Compare this to a traditional, under-utilized, refreshed-every-three-years, static, traditional on-prem environment and you can see why thinking will rapidly shift. Even if an application is stateful, you can still optimize a campus-scale application in the cloud to the typical patterns of campus life (8am-5pm, Monday to Friday, with spikes at the beginning and end of semesters and during class registration, with minimal summer traffic) in ways that could never be done previously. All campus applications follow this pattern so we have to build for the peak, with no real benefit to scaling back at the trough. Apply this thinking to development and test environments alone, and you have an exceedingly significant cost savings over what is running currently.
Some cultural challenges do present themselves. In my experience, de-centralized IT really would prefer to manage their own workloads. There are also the now exposed and charged, previously hidden costs of power, cooling, space. These conversations also bring to the forefront an application risk assessment with questions like "What is a reasonable level of DR?" or "What is an acceptable level downtime when considering Recovery Point and Recovery Time Objectives?" If these questions are not answered, an application can be both over-engineered and over-protected, making it more difficult to manage in the long run.
This leads me to some concluding (and largely transposed) advice on how to tackle these challenges.
- Start with a small, production, but prominent and visible workload.
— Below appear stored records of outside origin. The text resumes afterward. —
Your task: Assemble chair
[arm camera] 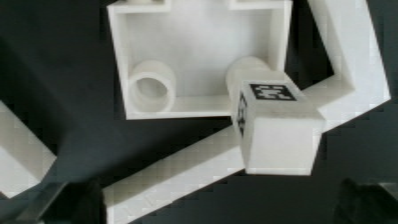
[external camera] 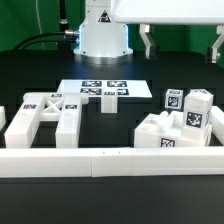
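At the far left of the exterior view, a small white block (external camera: 4, 118) sits at the frame's edge on the black counter (external camera: 30, 70). Just to its right lies a chair frame piece (external camera: 50, 118), low and H-like, with black-and-white tags on its upper faces.

Along the lower part of the frame runs a long white border rail (external camera: 110, 160), in front of all the parts. In the middle, the marker board (external camera: 95, 88) lies flat, and a short post (external camera: 107, 101) stands at its near edge. Behind them, at upper centre, is the robot's white base (external camera: 100, 35).

Right of centre, a cluster of blocky chair parts (external camera: 180, 128) is bunched together against the rail, with several tags facing forward and upward.

At the upper right, the fingers (external camera: 148, 42) hang well above that cluster. They are spread wide, with nothing between them and nothing touching them.

The wrist view looks down on a square white part (arm camera: 196, 45) with a round socket (arm camera: 157, 90) in it. A tagged post (arm camera: 276, 125) lies with one end at that part's corner, beside a slanting white rail (arm camera: 347, 60). The dark fingertips (arm camera: 45, 205) show only as blurred shapes at two corners of that picture, far apart and clear of the post.
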Robot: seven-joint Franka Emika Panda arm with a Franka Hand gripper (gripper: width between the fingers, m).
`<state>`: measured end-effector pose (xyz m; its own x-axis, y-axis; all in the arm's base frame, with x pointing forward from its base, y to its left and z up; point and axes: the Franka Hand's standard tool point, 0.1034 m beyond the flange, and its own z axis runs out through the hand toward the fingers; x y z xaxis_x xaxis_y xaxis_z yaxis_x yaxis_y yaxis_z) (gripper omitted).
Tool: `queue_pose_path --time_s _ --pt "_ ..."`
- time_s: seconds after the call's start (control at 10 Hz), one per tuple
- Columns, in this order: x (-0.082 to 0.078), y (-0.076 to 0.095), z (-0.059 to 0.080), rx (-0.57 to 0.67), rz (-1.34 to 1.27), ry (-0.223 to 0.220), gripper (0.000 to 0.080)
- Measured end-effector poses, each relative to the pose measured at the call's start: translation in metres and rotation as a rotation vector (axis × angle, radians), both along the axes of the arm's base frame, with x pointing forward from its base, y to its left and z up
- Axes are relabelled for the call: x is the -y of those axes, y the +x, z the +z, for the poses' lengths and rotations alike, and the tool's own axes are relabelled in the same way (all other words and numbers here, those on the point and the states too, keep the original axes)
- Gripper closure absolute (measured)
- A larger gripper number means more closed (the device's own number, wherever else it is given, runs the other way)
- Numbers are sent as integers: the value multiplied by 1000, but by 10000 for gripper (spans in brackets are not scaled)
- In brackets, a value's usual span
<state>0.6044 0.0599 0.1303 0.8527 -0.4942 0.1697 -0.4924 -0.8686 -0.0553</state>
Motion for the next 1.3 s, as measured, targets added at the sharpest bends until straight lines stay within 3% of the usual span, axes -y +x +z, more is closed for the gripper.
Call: queue_pose_path --time_s 0.2,0.3,0.5,0.6,0.7,1.0,1.2,1.3 --pt "2 0 1 12 25 -4 151" --pt "5 -11 -3 48 70 -16 151" --pt "39 -49 -16 91 299 -91 151" --pt "69 -61 -23 103 436 -153 151" --pt "87 -69 -32 103 493 -183 151" --pt "89 -71 -37 78 497 -171 151" --pt "85 -79 -43 -64 513 -100 151" --pt "90 -79 -44 -119 538 -80 151"
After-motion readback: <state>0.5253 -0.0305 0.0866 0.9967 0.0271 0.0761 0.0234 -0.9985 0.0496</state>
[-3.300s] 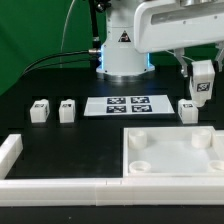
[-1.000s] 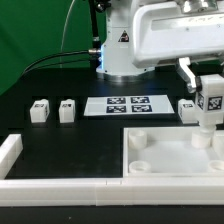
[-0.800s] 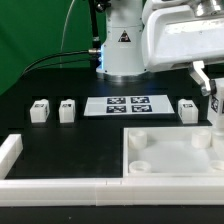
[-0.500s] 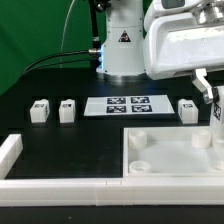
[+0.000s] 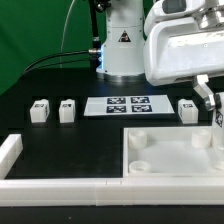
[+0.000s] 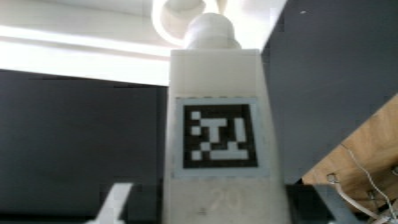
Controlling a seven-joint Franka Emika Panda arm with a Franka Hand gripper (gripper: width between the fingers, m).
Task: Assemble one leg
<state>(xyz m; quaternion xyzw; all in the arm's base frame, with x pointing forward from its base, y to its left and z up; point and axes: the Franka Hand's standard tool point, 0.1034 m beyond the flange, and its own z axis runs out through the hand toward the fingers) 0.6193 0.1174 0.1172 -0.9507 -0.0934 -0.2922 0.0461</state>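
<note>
My gripper (image 5: 214,104) is at the exterior view's far right edge, shut on a white leg (image 5: 219,120) that it holds upright over the far right corner of the large white panel (image 5: 170,162). Whether the leg touches the panel is hidden by the frame edge. In the wrist view the leg (image 6: 221,110) fills the middle with its black-and-white tag facing the camera, and my gripper (image 6: 217,205) clamps it from both sides. Three more legs lie on the table: two (image 5: 40,110) (image 5: 67,108) at the left and one (image 5: 187,108) by the panel's far edge.
The marker board (image 5: 128,105) lies in the middle behind the panel. A white L-shaped rail (image 5: 50,183) runs along the front edge and up the left side. The robot base (image 5: 124,45) stands at the back.
My gripper has carried the leg toward the exterior view's right, from near the right-hand loose leg out over the panel's far right corner, and has slightly lowered it.
</note>
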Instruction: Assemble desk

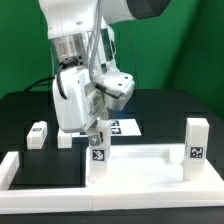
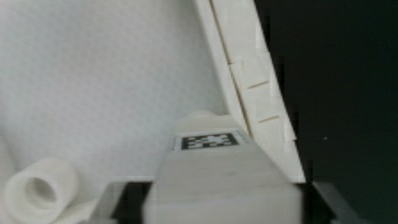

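Observation:
The white desk panel (image 1: 150, 165) lies flat at the front of the table. One leg post (image 1: 197, 142) with a tag stands upright at its corner on the exterior view's right. My gripper (image 1: 97, 128) points straight down and is shut on a second tagged leg post (image 1: 98, 155), which stands upright at the panel's other near corner. In the wrist view the held post (image 2: 214, 165) fills the space between my dark fingers (image 2: 135, 202), with my gripper (image 2: 222, 208) closed on its sides. Beyond it are the panel surface (image 2: 107, 90) and its rim (image 2: 244, 70).
Two loose leg posts (image 1: 38, 133) (image 1: 65, 139) lie on the black table at the exterior view's left. The marker board (image 1: 126, 127) lies behind the arm. White border bars (image 1: 12, 172) run along the front and left. A white ring shape (image 2: 39, 190) shows by the held post.

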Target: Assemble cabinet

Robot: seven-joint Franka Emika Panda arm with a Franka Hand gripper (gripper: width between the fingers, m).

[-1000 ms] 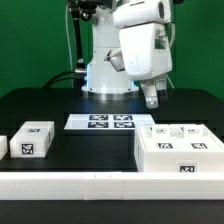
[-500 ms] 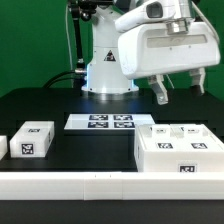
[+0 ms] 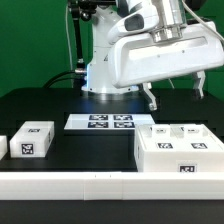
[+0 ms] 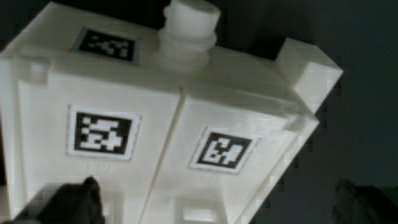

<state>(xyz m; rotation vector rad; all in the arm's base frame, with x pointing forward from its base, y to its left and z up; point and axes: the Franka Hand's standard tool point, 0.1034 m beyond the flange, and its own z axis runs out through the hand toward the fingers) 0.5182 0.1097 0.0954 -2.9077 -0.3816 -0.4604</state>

You are looking to have success to point so that all stakeholders (business office, academic and student affairs leadership, and IT) can build upon.
- Don't tie a move to the cloud to resource changes/evolutions/constraints/retraining. IT should be advocates for a move that will eventually free us from mundane maintenance.
- Work to develop ballpark estimates, with a large margin month to month, rather than a "thou shall spend" budget for infrastructure, keeping in mind that your unit cost should go down over time, even if your spend does not.
We have to remember that we are here to enable the University mission—to substantially increase capacities to advance research, science, and scholarship. The cloud is a means to refocus our efforts on the overall community successes.